Minha Vida em Cor-de-Rosa (Ma Vie en Rose - 1997)
Um ótimo filme que aborda o tema, que faço questão de recomendar: "Minha Vida em Cor-de-Rosa". A primeira sequência do filme já expõe o leitmotiv que conduz a sensível trama. Enquanto os pais de Jerome escondem ritualisticamente em seus uniformes diários a ausência do calor que outrora havia em seu relacionamento, os pais de Ludovic se entregam à vida naturalmente e com real paixão, com o diretor de arte expondo claramente o contraste na paleta de cores que emolduram as cenas. O primeiro momento em que realmente vemos o menino, somos levados a sentir o mesmo choque que seus pais, pois ele está usando o vestido de princesa de sua irmã. Seu pai, temeroso pelo julgamento cruel da sociedade, limita sua corajosa atitude a uma brincadeira inconsequente. Sua mãe corre para fazê-lo retirar com água fria a maquiagem de seu rosto. No rosto da criança, a apatia dos que sofrem diariamente com a ignorância daqueles que deveriam ser mais inteligentes, por terem mais experiência de vida.

Ludovic não sabe ainda que o ser humano é uma espécie muito pouco evoluída, escrava de crenças em seres imortais, anjos, demônios e feitos miraculosos, porém incapazes de simplesmente aceitar uma condição natural que compartilhamos com várias espécies (mais de 1.500, para ser mais exato) do reino animal: a homossexualidade. A religiosidade, sempre caracterizada pelo domínio do homem sobre a mulher, desde a lenda de Adão e Eva, vista como a causadora de todos os males, estabeleceu fortemente sua presença na sociedade, como uma triste mancha na História, formando gerações de machistas ignorantes e mulheres sexualmente reprimidas. A absurda noção do pecado, camuflando hipocritamente qualquer desejo sob um véu de pureza, que se rompe assim que o autoproclamado santo se tranca na solidão de seus pensamentos. A ilusão de que se alcança o divino pelo ato da castidade, ignorando que, caso exista, ele perceberia os instintos naturais que não se podem domar.

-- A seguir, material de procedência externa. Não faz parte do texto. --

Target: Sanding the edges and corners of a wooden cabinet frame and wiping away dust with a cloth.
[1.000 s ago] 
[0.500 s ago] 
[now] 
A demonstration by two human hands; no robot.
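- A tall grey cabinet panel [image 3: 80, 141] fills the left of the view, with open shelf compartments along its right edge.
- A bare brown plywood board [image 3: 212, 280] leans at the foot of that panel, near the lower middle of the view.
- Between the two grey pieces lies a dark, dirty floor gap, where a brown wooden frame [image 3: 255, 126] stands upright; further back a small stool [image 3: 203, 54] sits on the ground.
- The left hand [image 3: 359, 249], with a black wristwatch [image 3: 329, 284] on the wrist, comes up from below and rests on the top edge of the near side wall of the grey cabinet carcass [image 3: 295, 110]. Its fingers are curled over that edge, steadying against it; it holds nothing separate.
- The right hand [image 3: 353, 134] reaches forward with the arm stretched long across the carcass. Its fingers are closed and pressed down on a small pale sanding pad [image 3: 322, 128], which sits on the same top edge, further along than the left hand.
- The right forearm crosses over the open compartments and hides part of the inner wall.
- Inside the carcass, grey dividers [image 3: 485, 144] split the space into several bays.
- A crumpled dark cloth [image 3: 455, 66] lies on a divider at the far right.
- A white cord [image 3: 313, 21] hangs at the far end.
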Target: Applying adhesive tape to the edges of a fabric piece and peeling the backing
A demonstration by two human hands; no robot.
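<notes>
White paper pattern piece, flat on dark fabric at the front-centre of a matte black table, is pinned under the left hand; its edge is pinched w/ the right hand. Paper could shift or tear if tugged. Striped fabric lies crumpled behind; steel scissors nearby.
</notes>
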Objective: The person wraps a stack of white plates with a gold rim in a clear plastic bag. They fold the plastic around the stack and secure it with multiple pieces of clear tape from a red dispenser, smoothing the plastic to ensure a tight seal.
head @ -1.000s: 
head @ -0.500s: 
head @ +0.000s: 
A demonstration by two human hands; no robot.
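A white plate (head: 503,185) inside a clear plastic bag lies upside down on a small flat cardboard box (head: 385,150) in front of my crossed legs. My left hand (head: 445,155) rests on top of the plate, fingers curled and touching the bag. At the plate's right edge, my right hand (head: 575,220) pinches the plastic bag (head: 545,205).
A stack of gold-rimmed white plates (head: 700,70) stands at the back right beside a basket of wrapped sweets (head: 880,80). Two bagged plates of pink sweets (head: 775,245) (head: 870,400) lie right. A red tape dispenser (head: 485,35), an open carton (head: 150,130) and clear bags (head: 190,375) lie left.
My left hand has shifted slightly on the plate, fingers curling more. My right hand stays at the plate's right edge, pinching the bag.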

O diretor belga Alain Berliner, com o roteirista Chris Vander Stappen, demonstrou extrema coragem já em seu primeiro trabalho, evitando os estereótipos e focando-se na inteligente afirmação de que somos todos iguais, diferenciando-se de muitos outros projetos de temática similar, que equivocadamente, ainda que superficialmente bem-intencionados, deixam implícito que Deus é tão gentil que até permite homossexuais no quintal de seu paraíso. Ludovic queria apenas externar a autoimagem que o fazia se sentir confortável, algo desafiador em uma sociedade onde tantos utilizam máscaras diárias.